▶ **Exercise aim**
Beneath this task are the entries; from the line with "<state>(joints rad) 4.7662" through the last one, transcribe every line exactly and nothing else, skipping pictures.

▶ **Data for this task**
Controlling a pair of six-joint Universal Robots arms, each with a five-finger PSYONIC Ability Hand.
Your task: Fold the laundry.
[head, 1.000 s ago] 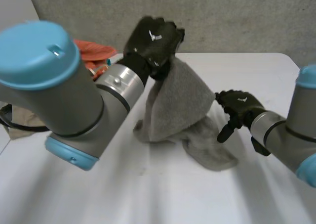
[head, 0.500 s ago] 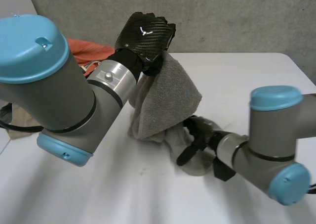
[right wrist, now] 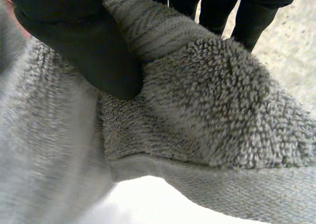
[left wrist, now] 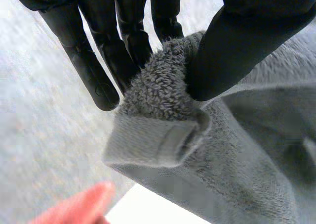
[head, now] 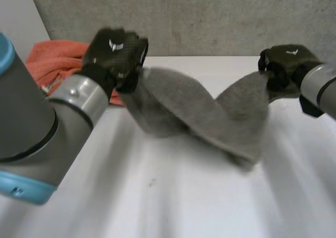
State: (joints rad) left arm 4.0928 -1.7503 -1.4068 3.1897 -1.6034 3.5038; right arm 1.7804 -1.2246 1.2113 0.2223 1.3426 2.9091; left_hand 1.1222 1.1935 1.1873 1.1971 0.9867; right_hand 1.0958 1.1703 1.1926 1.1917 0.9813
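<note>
Your left hand (head: 116,51) is pinching a hemmed corner of the fluffy grey towel (head: 210,117), your right hand (head: 286,62) is pinching its other end; it's sagging between them over the counter (head: 157,196).

Bright, even light falls across the white table (head: 173,206)

"Where can a hand go?"

"Low in the frame the white table (head: 157,201) is bare from side to side. That is the wide way."

"What stands in the way?"

"The grey towel (head: 210,117) hangs across the middle, pinched by the left hand (head: 116,51) and the right hand (head: 286,64). An orange cloth (head: 50,62) sits at the upper left. The big left arm (head: 37,122) fills the left side."
</note>
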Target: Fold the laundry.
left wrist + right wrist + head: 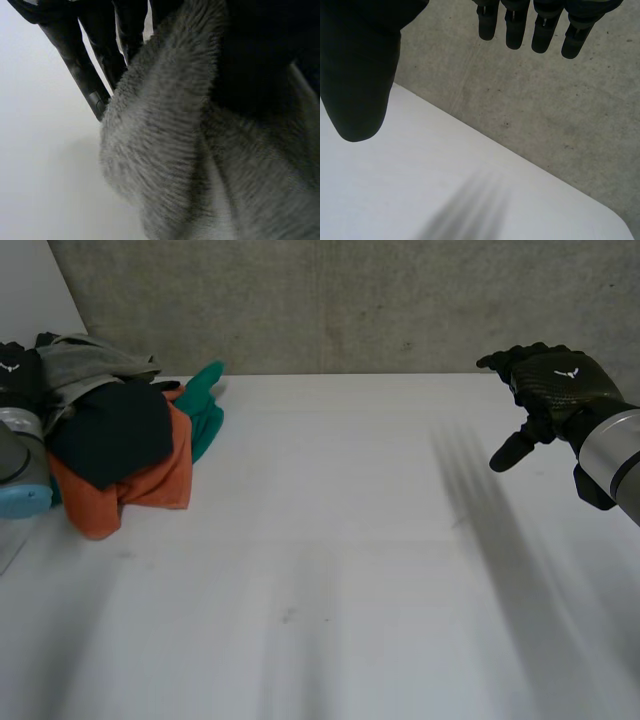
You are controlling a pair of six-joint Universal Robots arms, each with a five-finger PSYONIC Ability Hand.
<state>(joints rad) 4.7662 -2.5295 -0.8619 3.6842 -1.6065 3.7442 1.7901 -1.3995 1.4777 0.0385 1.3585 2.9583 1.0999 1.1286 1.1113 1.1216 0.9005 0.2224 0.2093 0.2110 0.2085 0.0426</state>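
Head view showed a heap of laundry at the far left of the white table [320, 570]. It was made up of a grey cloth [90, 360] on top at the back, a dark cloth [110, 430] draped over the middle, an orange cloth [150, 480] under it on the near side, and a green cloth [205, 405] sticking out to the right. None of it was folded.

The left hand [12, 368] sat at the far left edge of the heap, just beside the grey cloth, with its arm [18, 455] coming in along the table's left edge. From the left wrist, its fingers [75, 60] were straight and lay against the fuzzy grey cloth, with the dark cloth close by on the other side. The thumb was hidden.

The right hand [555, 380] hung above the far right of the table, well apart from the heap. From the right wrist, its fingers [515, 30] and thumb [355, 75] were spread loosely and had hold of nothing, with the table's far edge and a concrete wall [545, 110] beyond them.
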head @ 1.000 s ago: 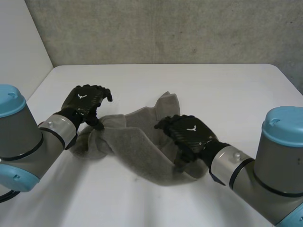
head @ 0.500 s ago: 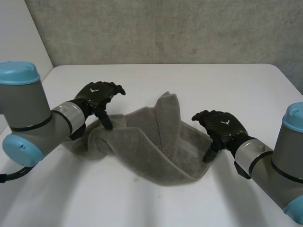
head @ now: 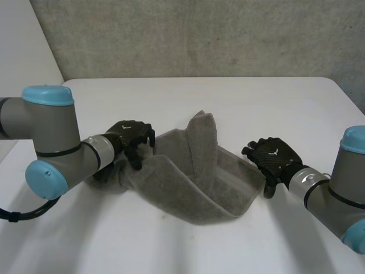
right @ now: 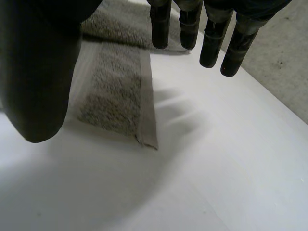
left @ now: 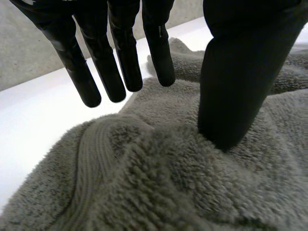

▶ **Output of the task**
<state>(joints rad) 4.7662 -2.5295 -0.8619 3.6842 -1.6065 3.7442 1.7901 -1.3995 1.4777 0.0385 1.3585 2.9583 1.0999 1.1286 1.1113 1.1216 0.9005 0.2224 0.2093 0.2110 0.2085 0.0426</state>
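Head view showed a heap of laundry at the far left of the white table [320, 570]. It was made up of a grey cloth [90, 360] on top at the back, a dark cloth [110, 430] draped over the middle, an orange cloth [150, 480] under it on the near side, and a green cloth [205, 405] sticking out to the right. None of it was folded.

The left hand [12, 368] sat at the far left edge of the heap, just beside the grey cloth, with its arm [18, 455] coming in along the table's left edge. From the left wrist, its fingers [75, 60] were straight and lay against the fuzzy grey cloth, with the dark cloth close by on the other side. The thumb was hidden.

The right hand [555, 380] hung above the far right of the table, well apart from the heap. From the right wrist, its fingers [515, 30] and thumb [355, 75] were spread loosely and had hold of nothing, with the table's far edge and a concrete wall [545, 110] beyond them.
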head @ 1.000 s ago: 
head @ 0.500 s ago: 
head @ now: 
right @ now: 
left @ now: 

With this, the exercise is complete.